__PROBLEM STATEMENT__. Could you transcribe all of the data word for word?

__EXERCISE DATA__.
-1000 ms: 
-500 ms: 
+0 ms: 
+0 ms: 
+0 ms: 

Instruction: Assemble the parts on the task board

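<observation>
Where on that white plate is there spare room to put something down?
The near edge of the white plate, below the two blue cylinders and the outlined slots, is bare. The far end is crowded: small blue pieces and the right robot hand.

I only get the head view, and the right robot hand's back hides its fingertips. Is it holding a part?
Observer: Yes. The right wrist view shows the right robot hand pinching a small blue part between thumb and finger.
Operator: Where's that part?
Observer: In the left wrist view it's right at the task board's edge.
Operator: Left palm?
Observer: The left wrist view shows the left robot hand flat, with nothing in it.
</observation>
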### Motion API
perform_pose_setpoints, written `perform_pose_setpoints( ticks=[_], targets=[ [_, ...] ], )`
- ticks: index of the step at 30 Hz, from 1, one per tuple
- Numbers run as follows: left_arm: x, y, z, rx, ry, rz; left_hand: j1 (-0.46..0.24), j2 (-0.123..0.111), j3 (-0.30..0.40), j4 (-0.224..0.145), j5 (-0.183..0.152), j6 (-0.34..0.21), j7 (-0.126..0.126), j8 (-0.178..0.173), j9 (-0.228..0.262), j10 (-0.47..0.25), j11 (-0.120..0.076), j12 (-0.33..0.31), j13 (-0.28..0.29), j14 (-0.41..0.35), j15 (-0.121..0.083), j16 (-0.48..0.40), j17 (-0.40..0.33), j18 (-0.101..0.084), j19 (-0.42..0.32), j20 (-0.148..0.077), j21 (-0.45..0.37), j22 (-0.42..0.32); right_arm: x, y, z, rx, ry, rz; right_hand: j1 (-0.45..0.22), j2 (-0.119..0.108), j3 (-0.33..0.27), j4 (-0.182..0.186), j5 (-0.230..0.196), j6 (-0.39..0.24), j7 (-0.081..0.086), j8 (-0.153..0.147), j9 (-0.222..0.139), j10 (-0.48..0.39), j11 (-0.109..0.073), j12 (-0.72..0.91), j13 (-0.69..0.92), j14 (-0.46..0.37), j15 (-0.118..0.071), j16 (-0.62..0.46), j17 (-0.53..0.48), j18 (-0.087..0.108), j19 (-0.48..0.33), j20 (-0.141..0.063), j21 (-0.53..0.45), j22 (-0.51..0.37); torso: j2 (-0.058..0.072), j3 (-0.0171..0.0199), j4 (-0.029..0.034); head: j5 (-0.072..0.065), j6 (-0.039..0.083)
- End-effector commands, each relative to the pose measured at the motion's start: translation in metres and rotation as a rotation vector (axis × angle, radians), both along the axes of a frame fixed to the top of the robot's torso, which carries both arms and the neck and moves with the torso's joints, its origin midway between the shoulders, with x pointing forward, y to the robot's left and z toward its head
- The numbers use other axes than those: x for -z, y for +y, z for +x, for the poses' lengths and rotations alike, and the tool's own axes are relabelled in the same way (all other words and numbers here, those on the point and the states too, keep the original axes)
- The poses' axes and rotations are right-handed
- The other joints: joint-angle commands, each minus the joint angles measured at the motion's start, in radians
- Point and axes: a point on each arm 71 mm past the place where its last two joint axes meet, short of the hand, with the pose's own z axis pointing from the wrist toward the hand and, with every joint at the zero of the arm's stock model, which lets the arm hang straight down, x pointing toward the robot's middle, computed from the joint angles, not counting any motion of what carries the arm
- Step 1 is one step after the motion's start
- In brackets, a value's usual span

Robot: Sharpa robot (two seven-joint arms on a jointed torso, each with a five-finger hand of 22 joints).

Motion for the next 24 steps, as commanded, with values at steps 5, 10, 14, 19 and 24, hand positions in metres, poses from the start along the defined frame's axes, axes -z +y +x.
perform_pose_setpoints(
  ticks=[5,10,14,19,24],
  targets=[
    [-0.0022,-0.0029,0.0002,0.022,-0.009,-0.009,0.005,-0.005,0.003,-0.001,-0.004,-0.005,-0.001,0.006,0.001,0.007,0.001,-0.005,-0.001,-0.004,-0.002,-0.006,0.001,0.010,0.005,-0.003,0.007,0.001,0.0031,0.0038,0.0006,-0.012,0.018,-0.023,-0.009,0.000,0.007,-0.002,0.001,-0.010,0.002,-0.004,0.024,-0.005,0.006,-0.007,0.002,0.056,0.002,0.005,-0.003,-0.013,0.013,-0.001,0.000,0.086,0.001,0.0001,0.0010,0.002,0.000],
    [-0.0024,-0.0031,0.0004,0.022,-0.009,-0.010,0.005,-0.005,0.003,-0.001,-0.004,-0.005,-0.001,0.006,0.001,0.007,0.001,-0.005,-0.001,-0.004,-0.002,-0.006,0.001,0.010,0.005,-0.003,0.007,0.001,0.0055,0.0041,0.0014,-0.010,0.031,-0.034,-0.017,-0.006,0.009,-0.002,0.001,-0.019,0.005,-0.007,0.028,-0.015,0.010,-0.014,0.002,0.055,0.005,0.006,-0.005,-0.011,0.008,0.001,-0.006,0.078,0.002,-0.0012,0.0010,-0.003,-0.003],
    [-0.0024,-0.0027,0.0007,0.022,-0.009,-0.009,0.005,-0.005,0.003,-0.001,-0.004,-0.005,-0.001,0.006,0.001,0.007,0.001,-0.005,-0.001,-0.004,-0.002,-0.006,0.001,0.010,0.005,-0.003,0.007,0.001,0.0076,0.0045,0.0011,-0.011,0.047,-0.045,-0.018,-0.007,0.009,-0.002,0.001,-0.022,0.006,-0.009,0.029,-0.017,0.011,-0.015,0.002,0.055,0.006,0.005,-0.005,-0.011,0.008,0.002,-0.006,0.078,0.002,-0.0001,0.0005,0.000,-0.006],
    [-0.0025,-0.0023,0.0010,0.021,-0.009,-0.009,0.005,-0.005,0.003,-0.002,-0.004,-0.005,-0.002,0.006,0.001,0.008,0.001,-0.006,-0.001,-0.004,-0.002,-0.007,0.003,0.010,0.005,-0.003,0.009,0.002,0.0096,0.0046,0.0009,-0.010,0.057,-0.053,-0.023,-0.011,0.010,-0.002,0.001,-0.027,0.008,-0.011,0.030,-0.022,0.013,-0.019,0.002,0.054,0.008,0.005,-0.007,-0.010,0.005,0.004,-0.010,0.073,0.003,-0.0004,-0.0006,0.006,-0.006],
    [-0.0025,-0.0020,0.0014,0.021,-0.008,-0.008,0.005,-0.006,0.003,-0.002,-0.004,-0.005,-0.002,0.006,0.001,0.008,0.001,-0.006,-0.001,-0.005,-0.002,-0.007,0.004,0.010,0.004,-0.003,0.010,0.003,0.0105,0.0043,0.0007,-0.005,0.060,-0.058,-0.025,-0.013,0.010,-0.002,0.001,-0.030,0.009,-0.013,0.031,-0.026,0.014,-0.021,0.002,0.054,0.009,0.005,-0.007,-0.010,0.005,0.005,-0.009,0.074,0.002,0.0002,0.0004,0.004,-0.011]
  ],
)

__SOLUTION TO THE PROBLEM__.
-1000 ms: 
-500 ms: 
+0 ms: 
+0 ms: 
+0 ms: 

Instruction: Assemble the parts on the task board

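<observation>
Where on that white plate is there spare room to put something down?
The near edge of the white plate, below the two blue cylinders and the outlined slots, is bare. The far end is crowded: small blue pieces and the right robot hand.

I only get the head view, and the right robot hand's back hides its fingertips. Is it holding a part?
Observer: Yes. The right wrist view shows the right robot hand pinching a small blue part between thumb and finger.
Operator: Where's that part?
Observer: In the left wrist view it's right at the task board's edge.
Operator: Left palm?
Observer: The left wrist view shows the left robot hand flat, with nothing in it.
</observation>
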### Motion API
perform_pose_setpoints, written `perform_pose_setpoints( ticks=[_], targets=[ [_, ...] ], )`
- ticks: index of the step at 30 Hz, from 1, one per tuple
- Numbers run as follows: left_arm: x, y, z, rx, ry, rz; left_hand: j1 (-0.46..0.24), j2 (-0.123..0.111), j3 (-0.30..0.40), j4 (-0.224..0.145), j5 (-0.183..0.152), j6 (-0.34..0.21), j7 (-0.126..0.126), j8 (-0.178..0.173), j9 (-0.228..0.262), j10 (-0.47..0.25), j11 (-0.120..0.076), j12 (-0.33..0.31), j13 (-0.28..0.29), j14 (-0.41..0.35), j15 (-0.121..0.083), j16 (-0.48..0.40), j17 (-0.40..0.33), j18 (-0.101..0.084), j19 (-0.42..0.32), j20 (-0.148..0.077), j21 (-0.45..0.37), j22 (-0.42..0.32); right_arm: x, y, z, rx, ry, rz; right_hand: j1 (-0.45..0.22), j2 (-0.119..0.108), j3 (-0.33..0.27), j4 (-0.182..0.186), j5 (-0.230..0.196), j6 (-0.39..0.24), j7 (-0.081..0.086), j8 (-0.153..0.147), j9 (-0.222..0.139), j10 (-0.48..0.39), j11 (-0.109..0.073), j12 (-0.72..0.91), j13 (-0.69..0.92), j14 (-0.46..0.37), j15 (-0.118..0.071), j16 (-0.62..0.46), j17 (-0.53..0.48), j18 (-0.087..0.108), j19 (-0.48..0.33), j20 (-0.141..0.063), j21 (-0.53..0.45), j22 (-0.51..0.37); torso: j2 (-0.058..0.072), j3 (-0.0171..0.0199), j4 (-0.029..0.034); head: j5 (-0.072..0.065), j6 (-0.039..0.083)
- End-effector commands, each relative to the pose measured at the motion's start: translation in metres and rotation as a rotation vector (axis × angle, radians), both along the axes of a frame fixed to the top of the robot's torso, which carries both arms and the neck and moves with the torso's joints, its origin midway between the shoulders, with x pointing forward, y to the robot's left and z toward its head
- The numbers use other axes than those: x for -z, y for +y, z for +x, for the poses' lengths and rotations alike, and the tool's own axes are relabelled in the same way (all other words and numbers here, those on the point and the states too, keep the original axes)
- The poses' axes and rotations are right-handed
- The other joints: joint-angle commands, each minus the joint angles measured at the motion's start, in radians
- Point and axes: a point on each arm 71 mm past the place where its last two joint axes meet, short of the hand, with the pose's own z axis pointing from the wrist toward the hand and, with every joint at the zero of the arm's stock model, which lets the arm hang straight down, x pointing toward the robot's middle, computed from the joint angles, not counting any motion of what carries the arm
- Step 1 is one step after the motion's start
- In brackets, a value's usual span

Robot: Sharpa robot (two seven-joint arms on a jointed torso, each with a five-finger hand of 22 joints).

Motion for the next 24 steps, as commanded, with values at steps 5, 10, 14, 19 and 24, hand positions in metres, poses from the start along the defined frame's axes, axes -z +y +x.
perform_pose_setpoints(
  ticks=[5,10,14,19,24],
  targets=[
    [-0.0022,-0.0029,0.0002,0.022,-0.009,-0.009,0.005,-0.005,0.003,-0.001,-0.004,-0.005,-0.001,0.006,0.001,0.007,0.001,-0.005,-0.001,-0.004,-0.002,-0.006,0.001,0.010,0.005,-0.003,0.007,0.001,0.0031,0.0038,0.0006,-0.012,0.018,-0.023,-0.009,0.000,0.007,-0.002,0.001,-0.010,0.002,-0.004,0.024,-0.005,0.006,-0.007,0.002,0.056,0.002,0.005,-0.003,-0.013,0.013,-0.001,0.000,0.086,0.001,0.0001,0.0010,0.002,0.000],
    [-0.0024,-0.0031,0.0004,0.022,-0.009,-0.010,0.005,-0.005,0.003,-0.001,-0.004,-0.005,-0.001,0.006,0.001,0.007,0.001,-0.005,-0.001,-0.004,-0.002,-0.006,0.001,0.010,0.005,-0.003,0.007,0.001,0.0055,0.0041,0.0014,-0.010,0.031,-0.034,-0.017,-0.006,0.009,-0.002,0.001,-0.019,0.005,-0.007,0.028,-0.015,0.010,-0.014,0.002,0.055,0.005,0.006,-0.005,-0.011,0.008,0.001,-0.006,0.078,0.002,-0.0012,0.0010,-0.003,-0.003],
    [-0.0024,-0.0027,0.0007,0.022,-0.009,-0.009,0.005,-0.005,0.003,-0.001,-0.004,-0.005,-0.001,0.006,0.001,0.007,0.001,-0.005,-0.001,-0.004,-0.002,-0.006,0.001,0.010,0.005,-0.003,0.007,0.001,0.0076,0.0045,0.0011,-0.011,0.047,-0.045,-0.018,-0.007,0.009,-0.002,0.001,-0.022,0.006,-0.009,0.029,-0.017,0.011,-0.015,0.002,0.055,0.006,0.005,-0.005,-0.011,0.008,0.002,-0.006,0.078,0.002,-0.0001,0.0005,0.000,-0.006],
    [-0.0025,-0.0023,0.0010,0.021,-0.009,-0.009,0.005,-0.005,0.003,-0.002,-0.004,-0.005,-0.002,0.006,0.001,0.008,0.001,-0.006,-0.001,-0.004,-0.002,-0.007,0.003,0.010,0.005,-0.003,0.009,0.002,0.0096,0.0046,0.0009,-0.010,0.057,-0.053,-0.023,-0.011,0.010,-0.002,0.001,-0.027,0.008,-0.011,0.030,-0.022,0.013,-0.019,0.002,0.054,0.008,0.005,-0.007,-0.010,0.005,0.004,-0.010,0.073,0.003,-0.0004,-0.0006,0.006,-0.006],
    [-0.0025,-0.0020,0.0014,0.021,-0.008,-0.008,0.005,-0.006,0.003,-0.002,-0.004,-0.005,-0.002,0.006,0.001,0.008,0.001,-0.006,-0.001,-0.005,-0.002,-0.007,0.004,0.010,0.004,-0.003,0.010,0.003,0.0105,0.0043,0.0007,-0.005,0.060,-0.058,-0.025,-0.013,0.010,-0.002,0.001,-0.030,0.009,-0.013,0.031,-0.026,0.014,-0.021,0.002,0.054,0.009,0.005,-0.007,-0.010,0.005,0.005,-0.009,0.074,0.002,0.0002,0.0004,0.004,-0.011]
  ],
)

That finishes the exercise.